Continuing my accrual of test gear applicable to components used in receivers up to 1935 it occurs to me that some means of plotting the characteristic curves of simple valves would be useful, particularly for homebrew designs. I know manufacturers were in the habit of providing this information and that it’s an easy matter to get hold of, but my understanding is that valves do suffer degradation, particularly the older they are, the more use they have had and the conditions under which they have been stored. So being able to plot the curves for the valves I possess might be an advantage. At the very least I need some way of telling how well they are working.
All the receiver circuits I have considered use triodes, with just the odd one or two having pentodes too. With this in mind I was going to start by constructing a very simple triode valve
static curve plotter along the lines of the attached circuit. Of course it would be nicer to have a tester that would accommodate pentodes too but I fear to build one would be a lot more complex and taking me towards the realms of a proper valve tester. At present I have neither the skills to build one nor the funds to purchase one. And the fact is I don't want to buy one. I'd much rather make something as it contributes to the learning curve.
The circuit I have designed uses batteries for HT, LT and GB. The LT supply is fixed and uses 2v Cyclon SLA cells to supply 2v, 4v or 6v as required. The HT and GB supplies are variable by means of potentiometers with accompanying voltmeters to select the desired voltage. A milliameter in the anode circuit supplies the data for plotting, which will be done on an Excel spreadsheet with a graphical output (as illustrated in the attached picture).
I could begin building this circuit immediately as I have all the parts, but I recognise it has a number of shortcomings and I am consequently very open to critique of my proposed approach and to thoughts and suggestions for a better solution, keeping in mind of course my limited knowledge and aptitude
Nick.
Nick, there's potentially a grid bias battery shorting problem with the bias pot arrangement, the switch (6) might be problematic in the position shown, a D.P.S.T switch would be better to switch the HT + and the LT +.
That aside you should be able to plot anode/plate characteristics with it, once you have a series of plots then other things can be worked out, Ra, ma/v etc.
You might already have this but if not here's a link to Langford Smiths article on the subject:
http://www.paleoelectronics.com/RDH4/CHAPTR02.PDF
Here's a link to The Radiotron Designers Handbook (the source of the above article) From this link you can get to various other chapters easy enough:
http://www.paleoelectronics.com/RDH4/
This post might or might not cross with someone's
Lawrence.

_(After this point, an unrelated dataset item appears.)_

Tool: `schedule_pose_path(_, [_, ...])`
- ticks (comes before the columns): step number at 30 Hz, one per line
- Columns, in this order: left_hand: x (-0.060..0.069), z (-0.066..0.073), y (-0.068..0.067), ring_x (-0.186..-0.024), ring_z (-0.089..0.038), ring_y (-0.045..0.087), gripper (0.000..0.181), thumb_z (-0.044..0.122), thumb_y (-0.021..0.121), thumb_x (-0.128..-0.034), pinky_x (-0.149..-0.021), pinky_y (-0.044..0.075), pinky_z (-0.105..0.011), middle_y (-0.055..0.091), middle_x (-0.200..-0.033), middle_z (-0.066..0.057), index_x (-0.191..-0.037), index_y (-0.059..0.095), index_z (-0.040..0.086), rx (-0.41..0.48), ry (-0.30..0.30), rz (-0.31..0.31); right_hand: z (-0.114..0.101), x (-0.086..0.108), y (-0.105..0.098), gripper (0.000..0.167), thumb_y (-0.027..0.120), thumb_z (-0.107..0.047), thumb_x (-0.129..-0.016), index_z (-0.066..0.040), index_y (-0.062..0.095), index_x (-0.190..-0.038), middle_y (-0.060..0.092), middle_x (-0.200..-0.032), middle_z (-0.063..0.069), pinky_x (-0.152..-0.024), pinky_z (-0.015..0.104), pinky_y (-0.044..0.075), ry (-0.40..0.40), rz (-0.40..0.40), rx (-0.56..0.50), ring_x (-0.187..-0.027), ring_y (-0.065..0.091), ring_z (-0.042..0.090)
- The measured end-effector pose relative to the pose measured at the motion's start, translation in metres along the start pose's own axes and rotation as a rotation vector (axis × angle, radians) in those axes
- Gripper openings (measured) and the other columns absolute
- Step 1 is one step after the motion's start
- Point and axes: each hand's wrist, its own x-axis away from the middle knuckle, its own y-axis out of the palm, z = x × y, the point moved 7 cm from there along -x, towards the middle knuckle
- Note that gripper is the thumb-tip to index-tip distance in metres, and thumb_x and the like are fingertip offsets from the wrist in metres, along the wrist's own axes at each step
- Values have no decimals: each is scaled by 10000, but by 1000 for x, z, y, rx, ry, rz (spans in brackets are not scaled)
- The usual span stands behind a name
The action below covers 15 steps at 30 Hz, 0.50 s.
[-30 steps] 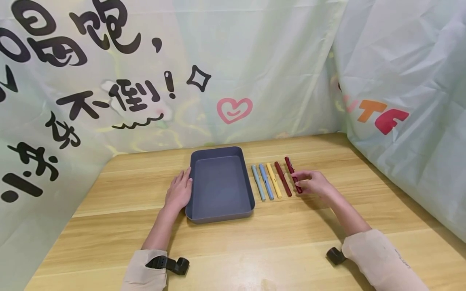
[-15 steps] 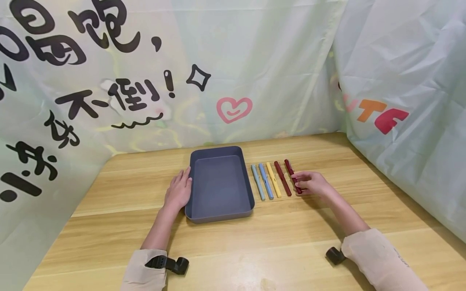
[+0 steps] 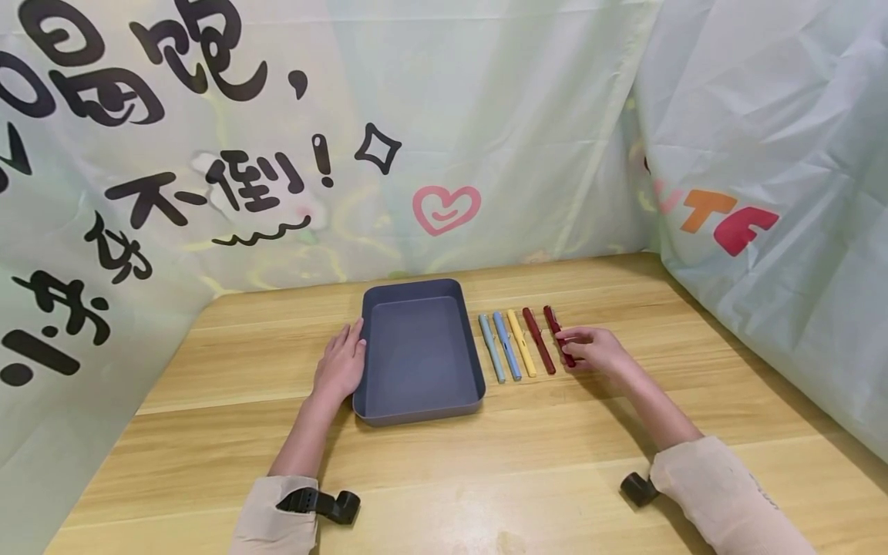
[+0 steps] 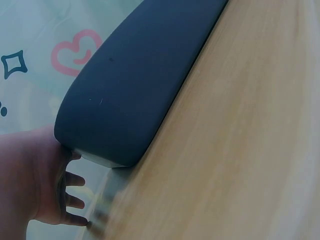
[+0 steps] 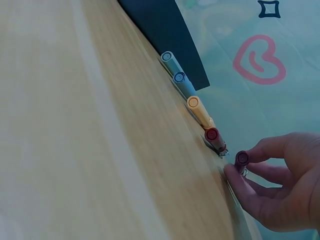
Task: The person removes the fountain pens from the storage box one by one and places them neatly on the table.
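My right hand (image 3: 598,349) pinches a dark red pen (image 3: 552,320) between thumb and fingers, at the right end of a row of pens. In the right wrist view its round end (image 5: 242,158) sticks out beside the thumb. Left of it lie a brownish-red pen (image 3: 539,341), a yellow pen (image 3: 522,344), a blue pen (image 3: 507,346) and a light teal pen (image 3: 492,348), roughly parallel and apart. With fingers extended, my left hand (image 3: 340,366) rests against the left wall of a dark grey-blue rectangular tray (image 3: 419,354).
The wooden table (image 3: 444,478) carries the tray and pens. A printed curtain (image 3: 527,139) hangs along its back, and another fabric panel (image 3: 777,154) stands along the right edge. Black wrist cameras are strapped on both sleeves.
The dark red pen in my right hand has shifted slightly towards the row's level, its far end coming nearer to me. My left hand and the tray stay put.
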Motion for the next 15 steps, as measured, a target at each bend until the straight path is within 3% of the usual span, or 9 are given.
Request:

EDIT: You could use a higher value for the grid bias pot (10) and possibly for the anode supply pot (5)
Nick,
I think you may have a problem with power dissipation in the anode supply pot. If I've got my sums right the standing current in the pot will be 66mA (198/3000 = 0.066A), which means that it'll be dissipating just over 13 watts even before you take into account the triode. That's quite a big pot!
As Lawrence has suggested you could use a higher value and that would reduce the standing current. Whatever value you go for though this will be dissipating power and it'll probably always need to be a wirewound pot rather than a carbon film one.
Hugh
The other option is to go for monitoring cathode currant with a separate grid bias supply and not the common supply used for transistors in the case of my late 1970s home design/build when I was a teenager and relied on bags of unknown transistors for all my experiments.

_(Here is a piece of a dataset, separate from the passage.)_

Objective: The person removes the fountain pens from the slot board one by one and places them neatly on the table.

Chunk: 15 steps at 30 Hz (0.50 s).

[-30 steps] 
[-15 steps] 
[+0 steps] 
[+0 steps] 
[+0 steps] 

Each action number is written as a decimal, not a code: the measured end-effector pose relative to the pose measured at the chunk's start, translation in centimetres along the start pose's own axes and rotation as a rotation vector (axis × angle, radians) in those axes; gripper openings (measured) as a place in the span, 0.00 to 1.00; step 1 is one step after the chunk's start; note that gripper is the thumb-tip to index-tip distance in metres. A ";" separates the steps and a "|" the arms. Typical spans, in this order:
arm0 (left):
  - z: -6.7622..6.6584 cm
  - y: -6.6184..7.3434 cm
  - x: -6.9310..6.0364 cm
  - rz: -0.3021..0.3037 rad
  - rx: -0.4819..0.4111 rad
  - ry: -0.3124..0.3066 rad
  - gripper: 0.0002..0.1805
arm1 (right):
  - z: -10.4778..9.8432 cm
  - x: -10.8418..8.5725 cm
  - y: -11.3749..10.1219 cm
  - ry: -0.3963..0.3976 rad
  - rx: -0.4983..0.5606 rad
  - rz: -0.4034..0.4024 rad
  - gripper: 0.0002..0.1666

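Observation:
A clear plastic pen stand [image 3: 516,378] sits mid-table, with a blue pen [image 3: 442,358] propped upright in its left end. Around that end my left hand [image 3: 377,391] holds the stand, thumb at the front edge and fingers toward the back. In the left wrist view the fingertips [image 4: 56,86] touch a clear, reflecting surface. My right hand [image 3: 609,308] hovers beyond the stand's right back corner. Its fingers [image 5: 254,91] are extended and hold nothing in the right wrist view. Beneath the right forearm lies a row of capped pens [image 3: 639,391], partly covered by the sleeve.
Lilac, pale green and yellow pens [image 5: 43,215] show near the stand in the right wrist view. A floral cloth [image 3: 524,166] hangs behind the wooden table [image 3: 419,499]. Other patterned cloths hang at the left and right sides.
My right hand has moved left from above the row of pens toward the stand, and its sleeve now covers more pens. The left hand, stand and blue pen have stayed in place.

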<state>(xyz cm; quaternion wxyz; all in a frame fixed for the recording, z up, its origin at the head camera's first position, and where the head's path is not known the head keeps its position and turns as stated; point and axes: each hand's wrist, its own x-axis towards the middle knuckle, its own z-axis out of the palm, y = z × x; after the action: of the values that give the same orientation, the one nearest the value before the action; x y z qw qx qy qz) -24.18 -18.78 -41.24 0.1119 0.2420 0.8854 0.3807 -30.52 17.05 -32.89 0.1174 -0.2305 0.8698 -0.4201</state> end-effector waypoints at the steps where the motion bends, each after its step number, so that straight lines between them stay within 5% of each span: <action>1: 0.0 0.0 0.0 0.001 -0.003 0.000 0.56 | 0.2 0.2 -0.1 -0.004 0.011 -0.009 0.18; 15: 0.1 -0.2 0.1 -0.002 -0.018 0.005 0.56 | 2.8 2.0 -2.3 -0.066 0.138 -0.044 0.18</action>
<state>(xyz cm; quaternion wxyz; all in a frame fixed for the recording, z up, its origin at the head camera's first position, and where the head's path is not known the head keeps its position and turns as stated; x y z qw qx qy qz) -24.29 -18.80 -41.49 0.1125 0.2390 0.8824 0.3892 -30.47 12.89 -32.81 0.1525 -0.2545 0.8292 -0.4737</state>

It can also be seen with a bench power supply as a range extender allowing power transistors to be tested in anger.
It is still fully working apart from some of the old resistors in there having drifted a bit.

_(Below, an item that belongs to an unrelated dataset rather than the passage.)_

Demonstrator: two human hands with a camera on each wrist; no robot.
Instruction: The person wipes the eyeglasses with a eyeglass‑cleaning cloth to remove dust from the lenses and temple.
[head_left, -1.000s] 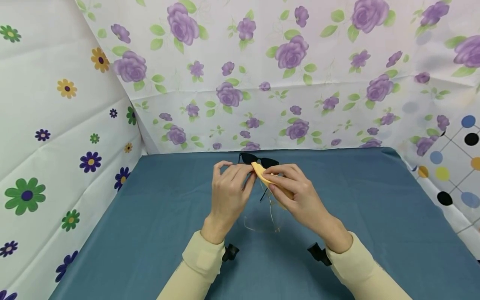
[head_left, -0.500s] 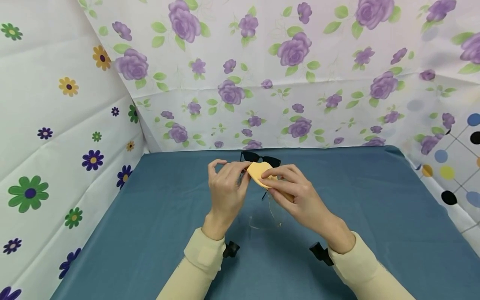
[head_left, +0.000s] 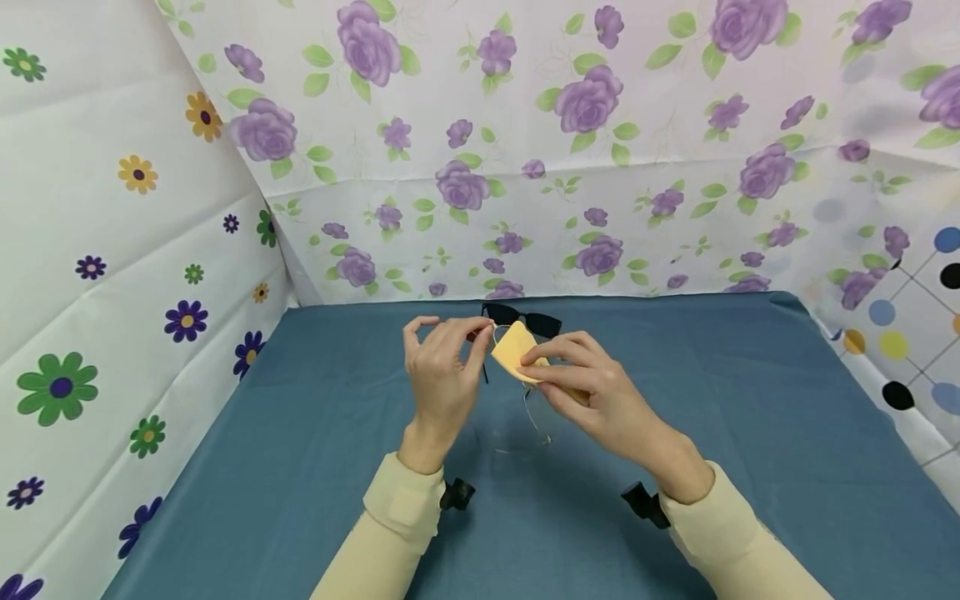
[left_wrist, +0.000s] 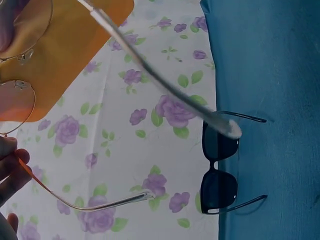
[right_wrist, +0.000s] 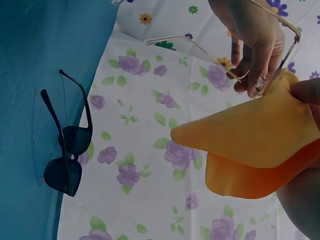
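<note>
Thin metal-rimmed eyeglasses with clear lenses [left_wrist: 110, 205] are held up above the table. My left hand [head_left: 442, 362] pinches them with thumb and fingertips at the frame's side, near one hinge. A yellow cleaning cloth [head_left: 513, 350] is in my right hand [head_left: 603, 387], folded over the other lens between thumb and fingers. In the left wrist view, the cloth lies behind both lenses and a fingertip shows through one. The right wrist view shows the folded cloth [right_wrist: 245, 132] hanging down, hiding most of the frame.
Black sunglasses [head_left: 543, 324] lie at the table's far edge with arms unfolded, beyond my hands. Blue cloth covers the table [head_left: 300, 433]. A flowered sheet [head_left: 420, 150] stands behind it, with other patterned sheets at both sides.
My left hand has shifted slightly left, and a bit of lens rim now shows between it and the cloth. The cloth has turned from edge-on to showing its flat face.
</note>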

Thanks for the article Lawrence. In fact I have a copy of the Handbook but until now it is unread. I have been referring to the subject in one of my FJ Camm books until now but the chapter you provided is much more comprehensive so I'll study it and expand my knowledge further. I will also do as you suggest guys and will use wire wound higher value pots. I will also use a DPST switch.
If I wanted to test pentodes too, perhaps switching from one circuit to another, do you know of a source of information from which I could derive a simple circuit?
Thanks
Nick
(15-07-2015, 12:19 PM)Refugee Wrote: [ -> ]The other option is to go for monitoring cathode currant with a separate grid bias supply and not the common supply used for transistors in the case of my late 1970s home design/build when I was a teenager and relied on bags of unknown transistors for all my experiments.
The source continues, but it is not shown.